• _Task goal_:
Set every line of the data down again exactly, and keep the pictures out.

• _Data_:

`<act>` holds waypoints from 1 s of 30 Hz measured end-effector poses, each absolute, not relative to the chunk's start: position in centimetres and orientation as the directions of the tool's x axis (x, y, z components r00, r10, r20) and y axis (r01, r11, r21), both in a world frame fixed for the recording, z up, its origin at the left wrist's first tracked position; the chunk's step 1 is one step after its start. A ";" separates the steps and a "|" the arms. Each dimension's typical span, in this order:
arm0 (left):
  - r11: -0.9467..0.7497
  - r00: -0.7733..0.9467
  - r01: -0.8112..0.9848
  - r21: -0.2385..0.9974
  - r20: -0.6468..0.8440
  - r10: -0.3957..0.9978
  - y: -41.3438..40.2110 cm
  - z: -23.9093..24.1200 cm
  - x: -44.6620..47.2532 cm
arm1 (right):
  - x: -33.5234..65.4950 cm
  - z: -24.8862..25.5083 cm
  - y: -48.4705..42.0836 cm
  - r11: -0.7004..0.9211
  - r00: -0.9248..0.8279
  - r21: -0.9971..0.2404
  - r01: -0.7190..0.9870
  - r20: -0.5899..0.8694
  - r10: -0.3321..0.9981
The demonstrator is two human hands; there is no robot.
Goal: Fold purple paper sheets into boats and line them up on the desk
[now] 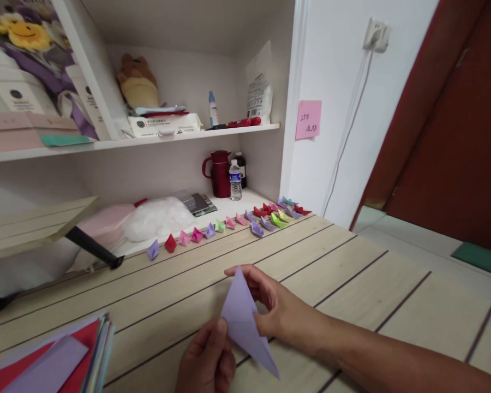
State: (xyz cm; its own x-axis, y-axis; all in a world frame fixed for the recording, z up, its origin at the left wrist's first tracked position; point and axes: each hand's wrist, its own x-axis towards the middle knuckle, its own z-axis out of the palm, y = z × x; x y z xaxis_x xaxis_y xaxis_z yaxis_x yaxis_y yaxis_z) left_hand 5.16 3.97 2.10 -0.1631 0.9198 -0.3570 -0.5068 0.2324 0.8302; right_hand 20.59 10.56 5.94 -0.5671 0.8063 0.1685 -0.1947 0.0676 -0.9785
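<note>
A folded sheet of lilac origami paper (243,322) is held up above the wooden table (180,295), its shape a pointed triangle with creases. My left hand (208,355) pinches its left corner between thumb and curled fingers. On the other side, my right hand (265,303) grips the right edge, with the thumb at the edge and the fingers partly hidden behind the paper. At the lower left lies a stack of coloured paper (85,349), topped by a loose lilac piece (51,368).
Small folded paper boats (196,235) in several colours line the table's back edge. Behind them a shelf holds a dark red jug (221,174), a water bottle (235,181) and a white plastic bag (157,218). A tilted wooden board (36,221) with black legs stands at left.
</note>
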 end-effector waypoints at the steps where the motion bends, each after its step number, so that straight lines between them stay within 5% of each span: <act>1: 0.229 -0.166 -0.512 0.828 -0.356 0.919 3.9 2.1 5.2 | 20.5 5.8 10.5 0.046 -0.572 -0.978 -0.203 0.157 0.805; 5: 0.223 -0.150 -0.516 0.827 -0.344 0.927 4.0 1.9 5.1 | 20.2 5.3 10.5 -0.087 -0.595 -0.959 -0.269 0.094 0.798; 14: 0.215 -0.090 -0.319 0.923 -0.255 0.963 4.4 1.1 5.1 | 20.4 4.9 10.1 -0.088 -0.604 -0.989 -0.122 0.004 0.797; 21: 0.406 0.082 -0.078 0.911 -0.400 0.913 4.0 3.3 4.4 | 20.5 4.5 10.7 -0.091 -0.647 -0.989 0.119 -0.147 0.748; 30: 0.211 -0.318 0.065 0.975 -0.180 0.931 -4.0 4.0 3.6 | 21.0 5.6 6.8 -0.081 -0.635 -0.928 0.364 -0.311 0.707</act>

• _Written solution_:
`<act>` holds waypoints from 1 s of 30 Hz measured end-effector poses, each absolute, not relative to the chunk's start: position in centimetres and orientation as the directions of the tool's x axis (x, y, z components r00, r10, r20) and y axis (r01, r11, r21), both in a world frame fixed for the recording, z up, its origin at the left wrist's first tracked position; the chunk's step 1 is one step after its start. A ";" separates the steps and a "|" the arms. Each dimension's typical span, in this order:
arm0 (left):
  - r11: -0.9467..0.7497
  - r00: -0.7733..0.9467
  - r01: -0.8112..0.9848
  - r21: -0.2385..0.9974
  - r20: -0.6468..0.8440
  - r10: -0.3957..0.9978
  - y: -41.3438..40.2110 cm
  - z: -23.9093..24.1200 cm
  - x: -44.6620..47.2532 cm
arm1 (right):
  - x: -33.5234..65.4950 cm
  - z: -24.8862..25.5083 cm
  - y: -48.4705..42.0836 cm
  - r11: -0.7004..0.9211
  - r00: -0.9248..0.8279
  - r21: -0.9971..0.2404
  - r01: -0.7190..0.9870
  - r20: -0.5899..0.8694
  - r10: -0.3321..0.9981
The demonstrator is two human hands; there is no robot.
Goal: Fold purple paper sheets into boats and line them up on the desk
[now] 
State: (xyz cm; its own x-axis, y-axis; all in a world frame fixed for the recording, z up, its origin at the left wrist's first tracked position; point and axes: each hand's wrist, its own x-axis towards the middle knuckle, its own z-axis out of the palm, y = z × x; x y z xaxis_x xaxis_y xaxis_z yaxis_x yaxis_y yaxis_z) left_hand 5.16 3.97 2.10 -0.1631 0.9198 -0.3570 -0.5068 0.2324 0.8302; right_hand 20.59 10.56 5.94 -0.5671 0.8063 0.1685 -0.1947 0.0676 -0.9785
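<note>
A folded sheet of lilac origami paper (243,322) is held up above the wooden table (180,295), its shape a pointed triangle with creases. My left hand (208,355) pinches its left corner between thumb and curled fingers. On the other side, my right hand (265,303) grips the right edge, with the thumb at the edge and the fingers partly hidden behind the paper. At the lower left lies a stack of coloured paper (85,349), topped by a loose lilac piece (51,368).
Small folded paper boats (196,235) in several colours line the table's back edge. Behind them a shelf holds a dark red jug (221,174), a water bottle (235,181) and a white plastic bag (157,218). A tilted wooden board (36,221) with black legs stands at left.
</note>
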 end-effector waypoints at the steps where the motion bends, each after its step number, so that straight lines between them stay within 5% of each span: <act>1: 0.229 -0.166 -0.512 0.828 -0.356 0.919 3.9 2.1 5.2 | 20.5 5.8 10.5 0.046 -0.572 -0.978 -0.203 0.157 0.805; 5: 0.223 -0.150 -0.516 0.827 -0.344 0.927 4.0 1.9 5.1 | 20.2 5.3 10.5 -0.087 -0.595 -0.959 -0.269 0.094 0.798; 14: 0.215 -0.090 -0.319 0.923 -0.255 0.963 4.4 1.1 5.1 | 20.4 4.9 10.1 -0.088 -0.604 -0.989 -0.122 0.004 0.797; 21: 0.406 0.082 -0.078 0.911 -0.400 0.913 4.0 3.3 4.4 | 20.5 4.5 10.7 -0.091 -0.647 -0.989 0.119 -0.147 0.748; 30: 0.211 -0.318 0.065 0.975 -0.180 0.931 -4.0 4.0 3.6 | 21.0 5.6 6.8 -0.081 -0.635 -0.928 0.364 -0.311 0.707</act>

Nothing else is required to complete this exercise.